An Express router provides a subset of Express methods. To create an instance of one, we invoke the .Router() method on the top-level Express import.

To use a router, we mount it at a certain path using app.use() and pass in the router as the second argument. This router will now be used for all paths that begin with that path segment. To create a router to handle all requests beginning with /monsters, the code would look like this:

const express = require('express'); const app = express(); const monsters = { '1': { name: 'godzilla', age: 250000000 }, '2': { name: 'manticore', age: 21 } } const monstersRouter = express.Router(); app.use('/monsters', monstersRouter); monstersRouter.get('/:id', (req, res, next) => { const monster = monsters[req.params.id]; if (monster) { res.send(monster); } else { res.status(404).send(); } });

Inside the monstersRouter, all matching routes are assumed to have /monsters prepended, as it is mounted at that path. monstersRouter.get('/:id') matches the full path /monsters/:id.

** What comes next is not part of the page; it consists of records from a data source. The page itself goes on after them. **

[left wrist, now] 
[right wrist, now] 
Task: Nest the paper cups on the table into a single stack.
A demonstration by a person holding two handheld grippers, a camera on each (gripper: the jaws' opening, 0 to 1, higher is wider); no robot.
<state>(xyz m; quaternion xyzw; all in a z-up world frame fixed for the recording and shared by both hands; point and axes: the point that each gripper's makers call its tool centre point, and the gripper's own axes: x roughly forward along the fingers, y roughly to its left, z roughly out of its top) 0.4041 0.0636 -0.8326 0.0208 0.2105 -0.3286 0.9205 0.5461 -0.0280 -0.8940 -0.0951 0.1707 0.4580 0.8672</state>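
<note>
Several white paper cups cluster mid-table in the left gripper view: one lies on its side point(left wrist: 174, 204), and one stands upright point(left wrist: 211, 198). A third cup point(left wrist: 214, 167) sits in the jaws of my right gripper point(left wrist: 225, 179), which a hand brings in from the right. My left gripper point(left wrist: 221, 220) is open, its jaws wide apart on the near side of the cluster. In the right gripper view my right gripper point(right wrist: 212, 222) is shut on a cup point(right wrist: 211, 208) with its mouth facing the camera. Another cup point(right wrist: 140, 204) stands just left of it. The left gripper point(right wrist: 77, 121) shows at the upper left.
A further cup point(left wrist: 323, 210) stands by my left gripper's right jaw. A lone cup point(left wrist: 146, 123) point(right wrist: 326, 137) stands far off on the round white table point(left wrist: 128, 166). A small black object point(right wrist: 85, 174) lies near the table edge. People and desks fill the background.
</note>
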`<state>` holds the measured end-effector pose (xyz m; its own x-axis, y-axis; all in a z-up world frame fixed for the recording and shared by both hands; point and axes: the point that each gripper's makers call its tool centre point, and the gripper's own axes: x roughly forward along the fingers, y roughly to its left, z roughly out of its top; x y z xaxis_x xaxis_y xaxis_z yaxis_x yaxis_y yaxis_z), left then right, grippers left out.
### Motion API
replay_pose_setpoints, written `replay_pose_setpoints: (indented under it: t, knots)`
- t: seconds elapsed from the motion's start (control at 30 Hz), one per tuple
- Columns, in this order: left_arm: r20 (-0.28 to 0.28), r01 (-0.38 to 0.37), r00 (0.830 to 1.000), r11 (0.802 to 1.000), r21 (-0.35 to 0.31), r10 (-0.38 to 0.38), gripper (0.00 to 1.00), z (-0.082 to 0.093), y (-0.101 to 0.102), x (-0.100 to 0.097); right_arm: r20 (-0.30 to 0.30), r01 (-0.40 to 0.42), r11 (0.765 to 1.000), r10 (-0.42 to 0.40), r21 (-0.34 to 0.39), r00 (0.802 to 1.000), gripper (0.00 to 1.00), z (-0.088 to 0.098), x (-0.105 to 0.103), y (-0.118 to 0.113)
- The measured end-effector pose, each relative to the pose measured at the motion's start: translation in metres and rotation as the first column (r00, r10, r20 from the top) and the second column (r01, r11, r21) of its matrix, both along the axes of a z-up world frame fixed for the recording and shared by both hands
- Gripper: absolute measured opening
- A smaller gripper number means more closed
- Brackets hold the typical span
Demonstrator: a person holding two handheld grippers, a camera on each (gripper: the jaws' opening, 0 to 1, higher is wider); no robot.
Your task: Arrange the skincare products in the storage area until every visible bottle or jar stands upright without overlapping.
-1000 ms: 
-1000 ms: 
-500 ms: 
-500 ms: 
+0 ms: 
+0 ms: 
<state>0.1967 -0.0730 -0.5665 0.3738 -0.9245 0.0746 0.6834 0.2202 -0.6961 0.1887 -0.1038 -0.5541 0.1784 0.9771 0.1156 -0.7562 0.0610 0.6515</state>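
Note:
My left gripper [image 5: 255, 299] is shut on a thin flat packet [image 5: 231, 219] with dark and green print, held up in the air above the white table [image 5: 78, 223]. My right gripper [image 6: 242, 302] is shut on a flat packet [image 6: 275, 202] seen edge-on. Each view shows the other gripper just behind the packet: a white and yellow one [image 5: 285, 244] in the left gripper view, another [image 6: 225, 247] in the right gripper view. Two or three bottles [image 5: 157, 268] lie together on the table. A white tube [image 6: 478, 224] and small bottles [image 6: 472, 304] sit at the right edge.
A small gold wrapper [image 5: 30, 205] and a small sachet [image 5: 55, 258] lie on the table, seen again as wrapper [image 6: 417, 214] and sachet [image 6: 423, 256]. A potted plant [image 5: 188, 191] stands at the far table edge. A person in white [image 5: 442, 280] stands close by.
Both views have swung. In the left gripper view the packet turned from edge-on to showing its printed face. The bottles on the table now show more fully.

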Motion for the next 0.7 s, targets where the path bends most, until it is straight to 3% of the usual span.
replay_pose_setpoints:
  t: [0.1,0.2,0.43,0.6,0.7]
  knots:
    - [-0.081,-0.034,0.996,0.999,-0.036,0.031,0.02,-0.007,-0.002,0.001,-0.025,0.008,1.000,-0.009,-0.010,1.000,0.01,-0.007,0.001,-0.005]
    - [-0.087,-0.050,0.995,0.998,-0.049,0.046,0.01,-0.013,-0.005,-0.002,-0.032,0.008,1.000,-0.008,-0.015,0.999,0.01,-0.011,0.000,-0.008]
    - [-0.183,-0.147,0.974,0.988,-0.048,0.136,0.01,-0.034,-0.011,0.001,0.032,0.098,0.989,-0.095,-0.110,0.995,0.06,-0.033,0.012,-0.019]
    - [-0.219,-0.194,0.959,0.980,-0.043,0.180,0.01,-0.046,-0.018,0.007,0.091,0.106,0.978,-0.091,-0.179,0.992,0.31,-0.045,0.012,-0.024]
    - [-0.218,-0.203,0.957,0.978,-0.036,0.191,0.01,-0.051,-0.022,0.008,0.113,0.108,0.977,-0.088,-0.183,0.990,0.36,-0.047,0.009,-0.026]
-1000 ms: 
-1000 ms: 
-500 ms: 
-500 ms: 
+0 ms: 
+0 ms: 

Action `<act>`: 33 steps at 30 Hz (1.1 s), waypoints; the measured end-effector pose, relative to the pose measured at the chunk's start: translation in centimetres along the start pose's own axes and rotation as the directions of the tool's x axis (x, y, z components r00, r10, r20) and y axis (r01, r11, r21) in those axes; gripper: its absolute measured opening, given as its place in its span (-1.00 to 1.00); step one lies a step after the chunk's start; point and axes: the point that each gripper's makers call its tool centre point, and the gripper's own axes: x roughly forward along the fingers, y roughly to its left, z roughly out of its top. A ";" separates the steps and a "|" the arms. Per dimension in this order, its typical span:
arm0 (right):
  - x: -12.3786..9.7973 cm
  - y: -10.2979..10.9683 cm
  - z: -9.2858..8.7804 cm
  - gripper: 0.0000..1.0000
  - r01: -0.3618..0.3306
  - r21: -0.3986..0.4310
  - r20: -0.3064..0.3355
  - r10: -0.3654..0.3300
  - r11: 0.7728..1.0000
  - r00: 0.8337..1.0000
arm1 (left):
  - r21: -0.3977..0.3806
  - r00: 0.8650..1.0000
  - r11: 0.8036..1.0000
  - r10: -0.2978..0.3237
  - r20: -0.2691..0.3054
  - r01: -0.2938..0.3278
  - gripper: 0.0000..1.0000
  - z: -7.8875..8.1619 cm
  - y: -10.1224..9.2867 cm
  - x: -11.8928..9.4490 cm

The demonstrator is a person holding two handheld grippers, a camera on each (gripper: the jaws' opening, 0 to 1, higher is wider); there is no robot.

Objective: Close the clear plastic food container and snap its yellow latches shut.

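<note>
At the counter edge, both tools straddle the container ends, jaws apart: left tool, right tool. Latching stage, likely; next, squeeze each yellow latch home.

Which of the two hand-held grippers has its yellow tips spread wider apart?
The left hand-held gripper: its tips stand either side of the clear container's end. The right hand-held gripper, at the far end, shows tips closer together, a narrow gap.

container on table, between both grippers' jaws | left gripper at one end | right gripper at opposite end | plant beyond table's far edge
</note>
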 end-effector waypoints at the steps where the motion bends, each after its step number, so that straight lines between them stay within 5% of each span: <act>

When a GET /monsters/1 request arrives, Express matches /monsters in app.use() because the beginning of the path ('/monsters') matches. Express’ route-matching algorithm enters the monstersRouter‘s routes to search for full path matches. Since monstersRouter.get('/:id) is mounted at /monsters, the two paths together match the entire request path (/monsters/1), so the route matches and the callback is invoked. The 'godzilla' monster is fetched from the monsters object and sent back.



Create an expressionsRouter instance of Express.Router. Mount it at /expressions at your base app level with app.use.

After doing so, create a route for your expressionsRouter that will send all expressions for a GET request.